● ACTIVITY:
Everything in the listing must be repeated exactly, apart from the images.

▬▬▬▬▬▬▬▬▬▬

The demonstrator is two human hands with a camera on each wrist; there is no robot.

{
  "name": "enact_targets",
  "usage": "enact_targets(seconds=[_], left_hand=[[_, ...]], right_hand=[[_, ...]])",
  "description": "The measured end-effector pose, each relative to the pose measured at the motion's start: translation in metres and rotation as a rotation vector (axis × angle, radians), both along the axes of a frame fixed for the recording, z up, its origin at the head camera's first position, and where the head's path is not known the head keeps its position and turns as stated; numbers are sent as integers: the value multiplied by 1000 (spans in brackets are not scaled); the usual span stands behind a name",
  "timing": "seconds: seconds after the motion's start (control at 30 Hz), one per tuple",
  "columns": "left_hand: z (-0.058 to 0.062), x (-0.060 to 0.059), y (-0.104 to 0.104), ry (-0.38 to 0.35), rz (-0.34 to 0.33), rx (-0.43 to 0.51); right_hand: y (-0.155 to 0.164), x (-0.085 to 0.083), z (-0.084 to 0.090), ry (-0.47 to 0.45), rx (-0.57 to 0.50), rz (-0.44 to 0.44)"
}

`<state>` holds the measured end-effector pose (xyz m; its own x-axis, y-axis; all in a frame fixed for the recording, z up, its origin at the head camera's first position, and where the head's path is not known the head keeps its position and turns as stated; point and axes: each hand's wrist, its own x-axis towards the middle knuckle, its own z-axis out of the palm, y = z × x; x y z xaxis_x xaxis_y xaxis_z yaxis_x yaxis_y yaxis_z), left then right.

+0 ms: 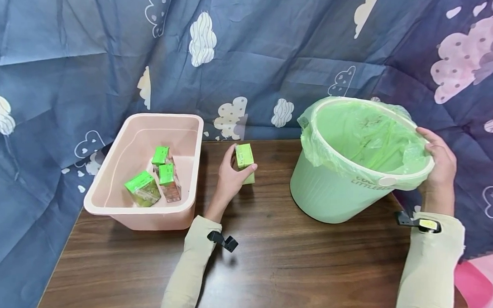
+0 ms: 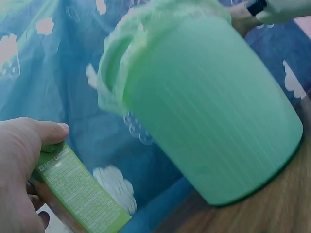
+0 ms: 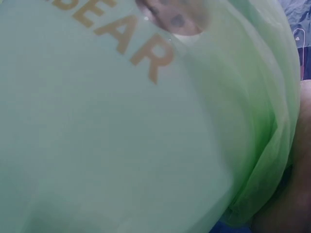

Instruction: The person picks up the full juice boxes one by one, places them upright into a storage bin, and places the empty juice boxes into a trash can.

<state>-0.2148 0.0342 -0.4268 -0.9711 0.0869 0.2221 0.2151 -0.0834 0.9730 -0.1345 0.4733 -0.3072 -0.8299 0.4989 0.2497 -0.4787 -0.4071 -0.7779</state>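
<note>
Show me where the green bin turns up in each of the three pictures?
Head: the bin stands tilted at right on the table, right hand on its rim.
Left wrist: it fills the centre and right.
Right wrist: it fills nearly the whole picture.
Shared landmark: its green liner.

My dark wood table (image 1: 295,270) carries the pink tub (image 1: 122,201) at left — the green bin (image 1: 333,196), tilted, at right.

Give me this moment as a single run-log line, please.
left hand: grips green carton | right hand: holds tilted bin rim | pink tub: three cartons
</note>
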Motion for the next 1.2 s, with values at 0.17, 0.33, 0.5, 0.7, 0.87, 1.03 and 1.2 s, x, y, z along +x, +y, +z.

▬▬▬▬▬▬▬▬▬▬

● EXERCISE RESULT:
The demonstrator is two human hands with a camera on each wrist; there is no robot.

{
  "name": "enact_targets",
  "usage": "enact_targets(seconds=[_], left_hand=[[_, ...]], right_hand=[[_, ...]])",
  "description": "The measured end-effector pose, each relative to the pose measured at the motion's start: translation in metres and rotation as a rotation vector (axis × angle, radians), both along the axes of a frame fixed for the recording, z up, its origin at the head camera's first position, and where the head's path is not known the head keeps its position and turns as stated; numbers are sent as integers: the value multiplied by 1000 (spans in brackets are not scaled); the usual span stands behind a name",
  "timing": "seconds: seconds after the motion's start (control at 30 Hz), one per tuple",
  "columns": "left_hand: z (-0.058 to 0.062), x (-0.060 to 0.059), y (-0.104 to 0.104), ry (-0.38 to 0.35), rz (-0.34 to 0.33), rx (-0.43 to 0.51); right_hand: y (-0.155 to 0.164), x (-0.085 to 0.083), z (-0.084 to 0.090), ry (-0.47 to 0.45), rx (-0.57 to 0.50), rz (-0.44 to 0.44)"
}

`<state>` holds the measured end-effector pose (xyz m; its own x-axis, y-axis; all in a frame fixed for the recording, z up, its origin at the head camera's first position, and where the head's path is not known the head keeps its position and turns as stated; point and axes: each hand's wrist, its own x-axis towards the middle knuckle, its own z-axis out of the palm, y = z × x; x y z xaxis_x xaxis_y xaxis_z yaxis_x yaxis_y yaxis_z), left then right.

+0 ms: 
+0 ms: 
+0 ms: 

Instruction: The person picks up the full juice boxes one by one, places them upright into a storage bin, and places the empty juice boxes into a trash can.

<state>-0.2148 0.0342 -0.4268 -0.9711 0.0869 0.2221 0.2151 -0.0834 0.9730 -0.1345 0.4733 -0.3072 -0.8299 0.4989 0.2497 -0.4787 -0.4071 -0.7779</state>
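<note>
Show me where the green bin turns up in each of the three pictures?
Head: the bin stands tilted at right on the table, right hand on its rim.
Left wrist: it fills the centre and right.
Right wrist: it fills nearly the whole picture.
Shared landmark: its green liner.

My dark wood table (image 1: 295,270) carries the pink tub (image 1: 122,201) at left — the green bin (image 1: 333,196), tilted, at right.

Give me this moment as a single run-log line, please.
left hand: grips green carton | right hand: holds tilted bin rim | pink tub: three cartons
</note>
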Motion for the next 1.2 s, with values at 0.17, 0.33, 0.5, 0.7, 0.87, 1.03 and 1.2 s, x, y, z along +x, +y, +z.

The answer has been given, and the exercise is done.